Scourging was a brutal punishment, but it was standard practice before a crucifixion. The whip, the flagellum, had several thongs, each one of which had pieces of bone or metal attached. It made a bloody pulp of a man’s body.

The person to be whipped was stripped of his clothing, tied to a post or pillar, and beaten until his flesh hung in shreds.

There was no maximum number of strokes: the whipping could go on as long as the soldier administering it wished. Men frequently collapsed and died as the result of a flogging. The Jewish historian Josephus says with some pride that he had whipped rebels in Galilee until their entrails showed….

After the soldiers had flogged Jesus, they engaged in some brutal horseplay with their helpless prisoner.

One accusation against Jesus was that he called himself ‘King of the Jews’, so they set about playing out a grotesque charade in which Jesus was a royal king – of sorts….

John writes that the soldiers platted a crown of thorns and placed it on His head to the point that it pierced the scalp. We continue with the quotation cited above.

Once they had crowned their ‘king’ they draped a cloak around his shoulders, probably the dark red chlamys worn by army officers. This would have been easy for the soldiers to obtain. Purple cloth was extremely expensive, and not likely to have been available to ordinary soldiers.

John’s gospel says the soldiers ‘came at’ Jesus. They probably pretended, in a grotesque comedy, that he was a king, and they were courtiers coming forward to do obeisance – ‘Hail’ was a normal form of greeting, but it was also used when speaking to royalty, as in ‘Hail, Caesar’.

No doubt there was a great deal of cruel laughter at the expense of their victim, as they hit him with reed canes, mocking his helplessness….

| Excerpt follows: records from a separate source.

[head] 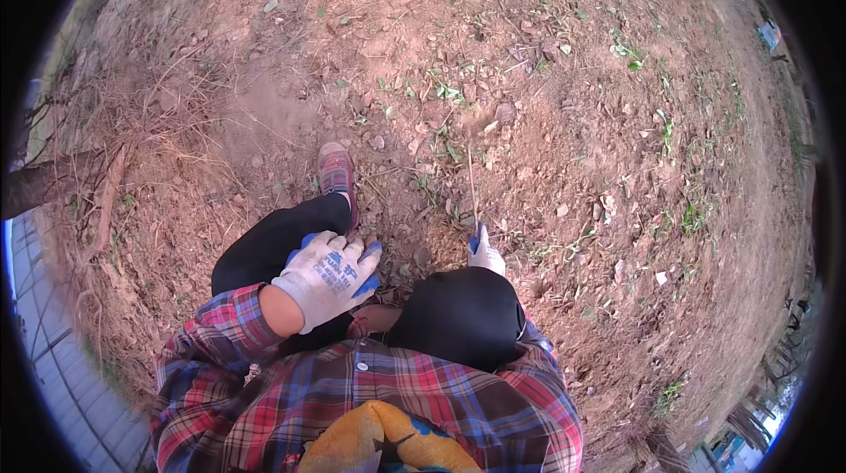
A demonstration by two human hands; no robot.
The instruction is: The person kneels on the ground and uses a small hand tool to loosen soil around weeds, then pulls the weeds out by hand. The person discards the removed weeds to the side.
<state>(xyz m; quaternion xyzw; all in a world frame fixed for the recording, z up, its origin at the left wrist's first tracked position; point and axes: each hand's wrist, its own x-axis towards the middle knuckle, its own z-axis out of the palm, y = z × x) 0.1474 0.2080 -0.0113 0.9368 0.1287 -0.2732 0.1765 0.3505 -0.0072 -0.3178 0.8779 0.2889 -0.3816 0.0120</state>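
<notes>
My left hand (334, 269), in a white work glove with blue coating and printed writing, lies over my bent left leg (281, 238) in black trousers. No object shows in it. Beyond my right knee (459, 318) my right hand (488, 255), gloved the same way, is closed around the thin handle (472, 176) of a hand tool. That handle points away from me, low over the soil. Its far end blurs into the brown ground near some dry leaves, so the tool's head cannot be made out. My right knee hides part of the right wrist.
Bare reddish soil (396, 17) with leaf litter and small green weeds (449, 91) surrounds me. My shoe (336, 169) stands ahead on the left. A tree trunk (49, 182) with exposed roots (109, 199) is at left, beside grey paving (73, 380).
</notes>
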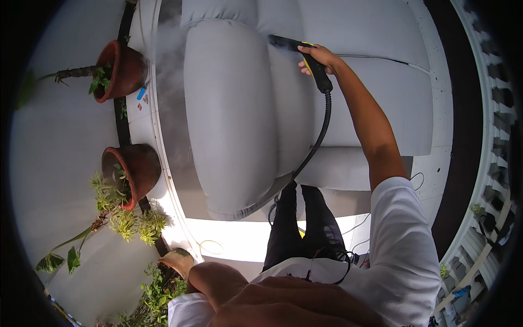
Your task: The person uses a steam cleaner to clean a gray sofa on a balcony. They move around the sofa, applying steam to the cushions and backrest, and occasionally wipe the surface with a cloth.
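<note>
My right hand [323, 56] is wrapped around the black-and-yellow handle of a handheld steam cleaner gun [319, 77]. Its dark nozzle points left, at the inner side of a padded grey sofa armrest [229, 110]. From the handle's base, a black ribbed hose [322, 131] curves down past the sofa towards my legs. Whitish steam [169, 45] drifts beyond the armrest. My left arm is bent up close to the camera, and what appears to be the back of my left hand [294, 304] fills the bottom of the view; its fingertips are hidden.
The grey seat cushions [380, 102] lie to the right of the armrest. Terracotta pots [137, 173] with plants line the wall at left. Cables [359, 222] run over the floor by my legs. A white balustrade [496, 122] curves along the right side.
</note>
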The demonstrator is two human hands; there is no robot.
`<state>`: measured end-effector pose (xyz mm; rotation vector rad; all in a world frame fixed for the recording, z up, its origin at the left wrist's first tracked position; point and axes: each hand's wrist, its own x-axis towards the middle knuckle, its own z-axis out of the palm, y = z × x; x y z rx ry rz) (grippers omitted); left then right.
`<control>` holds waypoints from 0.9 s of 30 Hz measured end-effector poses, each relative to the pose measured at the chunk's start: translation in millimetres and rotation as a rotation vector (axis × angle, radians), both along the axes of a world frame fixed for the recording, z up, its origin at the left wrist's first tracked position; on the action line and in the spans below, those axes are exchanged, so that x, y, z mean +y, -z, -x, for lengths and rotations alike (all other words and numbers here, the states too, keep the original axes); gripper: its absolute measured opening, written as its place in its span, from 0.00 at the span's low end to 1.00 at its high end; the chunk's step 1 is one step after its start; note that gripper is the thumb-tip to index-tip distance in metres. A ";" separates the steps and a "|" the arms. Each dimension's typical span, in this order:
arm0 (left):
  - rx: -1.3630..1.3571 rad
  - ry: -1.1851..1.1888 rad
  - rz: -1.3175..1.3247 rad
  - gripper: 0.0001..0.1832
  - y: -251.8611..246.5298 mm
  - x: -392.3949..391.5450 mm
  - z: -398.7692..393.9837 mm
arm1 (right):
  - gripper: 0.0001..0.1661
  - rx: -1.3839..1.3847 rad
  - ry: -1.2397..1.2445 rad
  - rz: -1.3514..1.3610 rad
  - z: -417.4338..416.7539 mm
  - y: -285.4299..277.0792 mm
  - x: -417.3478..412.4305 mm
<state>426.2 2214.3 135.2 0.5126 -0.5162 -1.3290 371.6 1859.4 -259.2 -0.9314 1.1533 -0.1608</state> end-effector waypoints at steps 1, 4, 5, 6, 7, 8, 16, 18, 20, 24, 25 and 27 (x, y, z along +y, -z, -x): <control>0.022 -0.010 0.016 0.50 -5.7 5.6 -1.6 | 0.34 -0.050 0.063 0.028 3.6 -0.4 6.1; 0.020 -0.011 0.073 0.50 -9.0 20.1 -20.7 | 0.31 -0.019 0.096 0.049 7.7 -15.6 12.3; -0.003 0.002 0.087 0.50 -9.3 25.2 -29.2 | 0.31 -0.050 0.119 0.049 8.0 -21.2 17.3; -0.022 0.017 0.105 0.50 -8.7 30.3 -36.3 | 0.30 -0.076 0.142 0.050 11.1 -30.7 22.8; -0.039 0.037 0.082 0.50 -11.5 34.5 -43.2 | 0.29 -0.130 0.128 0.052 13.6 -38.6 27.7; -0.039 0.032 0.069 0.50 -12.6 37.9 -46.2 | 0.28 -0.185 0.113 0.053 17.9 -48.3 30.2; 0.015 -0.041 0.076 0.50 -12.0 41.7 -51.7 | 0.26 -0.059 0.098 0.133 4.9 -65.0 24.6; 0.071 -0.066 0.030 0.50 -6.0 36.0 -43.0 | 0.26 -0.055 0.069 0.133 6.2 -61.8 11.1; 0.121 -0.119 0.010 0.50 5.8 26.8 -20.5 | 0.26 -0.059 0.016 0.120 0.9 -60.5 2.0; 0.183 -0.146 -0.058 0.51 48.9 -6.8 23.2 | 0.27 -0.104 -0.082 0.074 8.6 -19.7 -11.7; 0.173 -0.112 -0.089 0.51 59.4 -18.0 28.4 | 0.27 -0.056 -0.096 0.102 17.6 -0.4 -15.7; 0.157 -0.072 -0.151 0.51 82.4 -33.0 48.2 | 0.26 0.033 -0.130 0.149 29.7 41.5 -26.8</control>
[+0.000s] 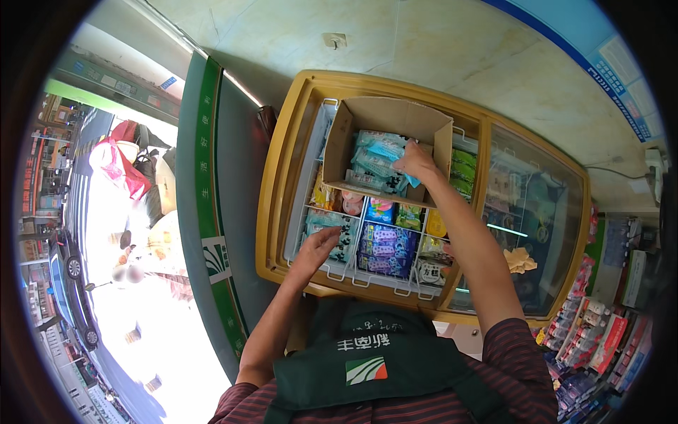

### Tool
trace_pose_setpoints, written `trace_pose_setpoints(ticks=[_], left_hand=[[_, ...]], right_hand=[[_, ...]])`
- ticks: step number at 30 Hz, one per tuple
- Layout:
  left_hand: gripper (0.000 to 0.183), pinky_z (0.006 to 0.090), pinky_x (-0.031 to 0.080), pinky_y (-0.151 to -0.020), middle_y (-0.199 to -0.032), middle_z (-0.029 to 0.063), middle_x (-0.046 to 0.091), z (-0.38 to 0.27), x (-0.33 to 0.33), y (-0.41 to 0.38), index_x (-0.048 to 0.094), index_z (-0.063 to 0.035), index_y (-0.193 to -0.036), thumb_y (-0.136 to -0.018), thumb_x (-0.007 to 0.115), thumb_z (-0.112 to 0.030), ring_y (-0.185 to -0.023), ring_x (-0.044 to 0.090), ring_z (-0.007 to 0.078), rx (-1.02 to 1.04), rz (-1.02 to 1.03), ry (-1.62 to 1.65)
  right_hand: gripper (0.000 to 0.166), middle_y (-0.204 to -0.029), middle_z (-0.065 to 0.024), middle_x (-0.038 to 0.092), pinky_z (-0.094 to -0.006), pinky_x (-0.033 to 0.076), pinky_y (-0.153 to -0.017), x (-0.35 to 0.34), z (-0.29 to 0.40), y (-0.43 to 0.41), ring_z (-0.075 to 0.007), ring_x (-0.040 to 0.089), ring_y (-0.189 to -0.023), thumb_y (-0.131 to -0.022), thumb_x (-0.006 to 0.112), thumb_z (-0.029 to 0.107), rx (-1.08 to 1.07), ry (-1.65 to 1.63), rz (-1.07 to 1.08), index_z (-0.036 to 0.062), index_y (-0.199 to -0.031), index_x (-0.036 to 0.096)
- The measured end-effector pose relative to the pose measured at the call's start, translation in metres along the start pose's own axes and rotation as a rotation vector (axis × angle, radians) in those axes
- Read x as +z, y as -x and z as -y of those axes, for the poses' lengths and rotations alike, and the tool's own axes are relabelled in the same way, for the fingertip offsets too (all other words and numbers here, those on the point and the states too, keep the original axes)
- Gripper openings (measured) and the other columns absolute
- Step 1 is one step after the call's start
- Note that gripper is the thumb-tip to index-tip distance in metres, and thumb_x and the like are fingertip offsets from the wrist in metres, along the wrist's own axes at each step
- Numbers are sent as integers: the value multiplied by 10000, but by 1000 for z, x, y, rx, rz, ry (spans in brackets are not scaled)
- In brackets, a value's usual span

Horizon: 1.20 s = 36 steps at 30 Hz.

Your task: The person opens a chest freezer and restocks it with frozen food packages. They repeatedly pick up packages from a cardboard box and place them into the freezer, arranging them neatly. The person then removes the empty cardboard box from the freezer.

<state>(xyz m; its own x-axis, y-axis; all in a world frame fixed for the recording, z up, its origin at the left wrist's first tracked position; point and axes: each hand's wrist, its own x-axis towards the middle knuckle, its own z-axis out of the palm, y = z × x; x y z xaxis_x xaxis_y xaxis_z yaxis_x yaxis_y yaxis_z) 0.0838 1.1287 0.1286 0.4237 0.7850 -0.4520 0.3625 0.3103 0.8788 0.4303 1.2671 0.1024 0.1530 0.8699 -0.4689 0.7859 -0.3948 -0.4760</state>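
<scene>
A cardboard box (393,114) with raised flaps sits across the open part of a chest freezer (275,212). Inside it lie several light-blue wrapped packets (371,161). My right hand (416,161) reaches into the box, its fingers closed on a light-blue packet (412,180) at the right side. Below the box, my left hand (320,245) is over a wire-basket compartment of similar teal packets (347,252). Its fingers are partly spread with nothing visibly held; whether the fingertips touch the packets cannot be told.
Purple-blue packets (386,249), green packets (409,214) and a white package (431,271) fill neighbouring compartments. A glass lid (529,212) covers the freezer's right side. A green-striped panel (209,175) stands left, by the bright street. Stocked shelves (588,328) are at right.
</scene>
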Motion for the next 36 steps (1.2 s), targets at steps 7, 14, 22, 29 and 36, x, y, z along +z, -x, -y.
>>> trace_pose_setpoints(ticks=[7, 14, 22, 29, 36], left_hand=[[640, 345, 512, -921, -1221, 121, 658, -80, 0, -15, 457, -32, -1466, -1033, 487, -502, -1046, 644, 198, -110, 16, 562], [400, 378, 610, -847, -1181, 83, 660, -52, -16, -34, 558, -86, -1303, -967, 672, -270, -1035, 678, 201, -196, 166, 567], [351, 319, 508, -824, -1093, 65, 660, 27, -70, -51, 658, -62, -1196, -850, 707, -97, -992, 639, 186, -270, 129, 253], [307, 379, 505, -797, -1008, 136, 692, 120, -87, -87, 687, -51, -1093, -786, 671, -55, -930, 661, 250, -96, 108, -498], [276, 474, 544, -889, -1085, 207, 706, 162, -68, -102, 731, -64, -1063, -799, 658, -30, -1037, 685, 378, -42, 218, -998]], right_hand=[[625, -1057, -260, 658, -448, 501, -832, -40, 39, 142, -375, 662, -962, -745, 793, 253, -322, -299, -92, -4, -1246, 520], [786, -1101, -184, 650, -350, 506, -806, 53, 31, 197, -219, 619, -936, -771, 877, 395, -315, -496, 250, -5, -1343, 517], [579, -1106, -193, 683, -379, 503, -818, 153, 37, 152, -265, 650, -959, -870, 777, 314, -251, -506, 358, -26, -1297, 580], [530, -1051, -253, 678, -458, 507, -819, 236, 51, 103, -389, 661, -959, -777, 766, 248, -275, -185, 425, -41, -1195, 615], [408, -1110, -253, 628, -516, 515, -892, 273, 57, 88, -439, 634, -1023, -830, 703, 119, -280, 9, 458, -31, -1197, 604]])
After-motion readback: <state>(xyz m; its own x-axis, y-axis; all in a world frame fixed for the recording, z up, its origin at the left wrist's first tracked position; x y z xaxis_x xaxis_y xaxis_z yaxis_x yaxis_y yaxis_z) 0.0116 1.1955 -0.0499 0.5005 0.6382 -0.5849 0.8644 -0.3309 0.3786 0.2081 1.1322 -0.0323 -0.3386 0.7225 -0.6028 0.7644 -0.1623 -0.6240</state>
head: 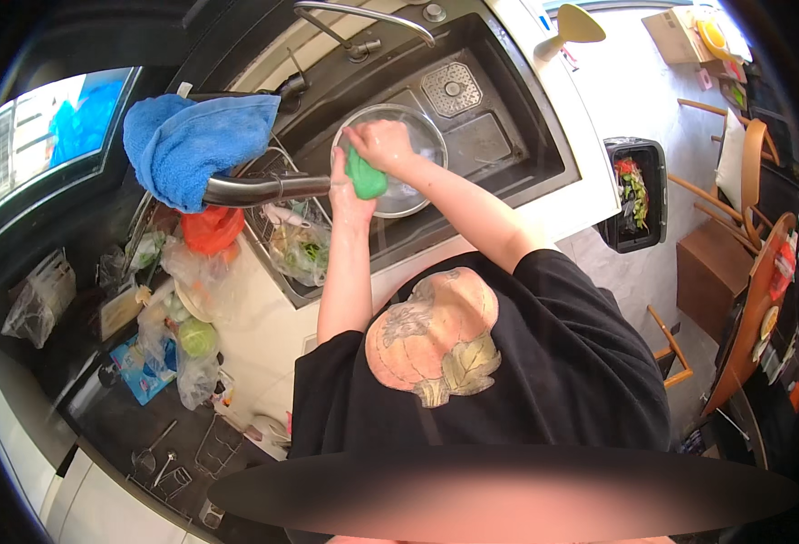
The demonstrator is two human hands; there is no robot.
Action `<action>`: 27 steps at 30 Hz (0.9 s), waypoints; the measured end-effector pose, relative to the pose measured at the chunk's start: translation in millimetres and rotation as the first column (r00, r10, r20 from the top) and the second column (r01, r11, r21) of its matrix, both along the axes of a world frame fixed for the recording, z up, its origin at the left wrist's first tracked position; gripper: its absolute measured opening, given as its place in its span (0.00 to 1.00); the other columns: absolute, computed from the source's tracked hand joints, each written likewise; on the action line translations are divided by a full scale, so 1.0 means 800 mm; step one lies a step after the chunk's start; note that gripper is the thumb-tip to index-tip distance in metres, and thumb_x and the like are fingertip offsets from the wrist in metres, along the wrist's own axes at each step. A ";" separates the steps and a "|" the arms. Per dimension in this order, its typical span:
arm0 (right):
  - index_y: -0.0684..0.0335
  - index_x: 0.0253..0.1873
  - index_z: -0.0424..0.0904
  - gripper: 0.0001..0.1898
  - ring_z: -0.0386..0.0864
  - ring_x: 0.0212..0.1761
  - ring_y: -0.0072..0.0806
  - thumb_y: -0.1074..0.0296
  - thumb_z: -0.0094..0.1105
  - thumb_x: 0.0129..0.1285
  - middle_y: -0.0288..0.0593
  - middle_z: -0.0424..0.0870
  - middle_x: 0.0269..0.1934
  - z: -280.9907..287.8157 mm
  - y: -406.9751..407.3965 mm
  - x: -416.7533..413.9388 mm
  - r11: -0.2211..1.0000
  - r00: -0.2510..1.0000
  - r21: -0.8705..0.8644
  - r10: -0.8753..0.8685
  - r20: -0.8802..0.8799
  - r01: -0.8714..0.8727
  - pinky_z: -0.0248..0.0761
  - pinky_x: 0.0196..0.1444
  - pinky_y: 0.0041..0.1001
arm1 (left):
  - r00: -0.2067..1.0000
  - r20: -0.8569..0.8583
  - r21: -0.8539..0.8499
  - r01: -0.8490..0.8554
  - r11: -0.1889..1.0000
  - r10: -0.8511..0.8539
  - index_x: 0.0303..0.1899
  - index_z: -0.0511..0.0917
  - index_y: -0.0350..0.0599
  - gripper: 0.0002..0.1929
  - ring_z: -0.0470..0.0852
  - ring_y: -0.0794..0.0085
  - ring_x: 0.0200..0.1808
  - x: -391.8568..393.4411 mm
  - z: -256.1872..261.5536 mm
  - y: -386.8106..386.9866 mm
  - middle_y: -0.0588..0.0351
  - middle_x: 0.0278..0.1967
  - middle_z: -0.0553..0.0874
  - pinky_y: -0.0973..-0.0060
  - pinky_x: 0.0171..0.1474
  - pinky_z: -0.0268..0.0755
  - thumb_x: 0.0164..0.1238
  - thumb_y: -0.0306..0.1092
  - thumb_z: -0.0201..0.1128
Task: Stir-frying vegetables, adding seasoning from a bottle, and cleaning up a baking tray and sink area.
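A wrung-up green cloth [365,175] is squeezed between my two hands above a round metal basin [421,197] in the dark sink [515,122]. My left hand [352,187] grips the cloth from the near left side, thumb pointing up along it. My right hand [382,144] is closed over its upper end. Both hands look wet. The basin seems to hold clear water. A curved faucet spout [386,17] arches over the sink's far side, away from the basin.
A blue towel [195,146] hangs over a metal pipe [263,190] left of my hands. Beside the basin, a wire basket [256,234] holds bagged greens. Bagged vegetables and a cabbage [197,338] lie on the left counter. A black bin [654,197] with scraps stands at right.
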State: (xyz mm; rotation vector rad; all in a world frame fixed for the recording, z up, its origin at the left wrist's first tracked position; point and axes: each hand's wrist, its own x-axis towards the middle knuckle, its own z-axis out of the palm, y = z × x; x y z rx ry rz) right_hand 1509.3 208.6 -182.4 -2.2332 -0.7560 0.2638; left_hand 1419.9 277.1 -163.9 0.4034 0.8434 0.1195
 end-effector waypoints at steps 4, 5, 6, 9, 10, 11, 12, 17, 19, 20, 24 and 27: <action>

Once they are finished, Jesus is returned to Pilate. Pilate’s wife had sent him a message saying that he should have nothing to do with Jesus. However, Pilate is now in a fix. If he releases Jesus, he risks an uprising of the Jews, which he thoroughly does not want. If he lets Jesus to be crucified, he is sending an innocent Man to His death. He calls for a basin of water. He washes his hand and states that he is innocent of the shedding the blood of this Man.

Conclusion to Chapter 11

All of this has been terrible, horrific, and hard to believe, yet the worst is yet to come. It has been an all-night affair. Now He is to be led away to be crucified. It is daytime, in the morning, on Wednesday.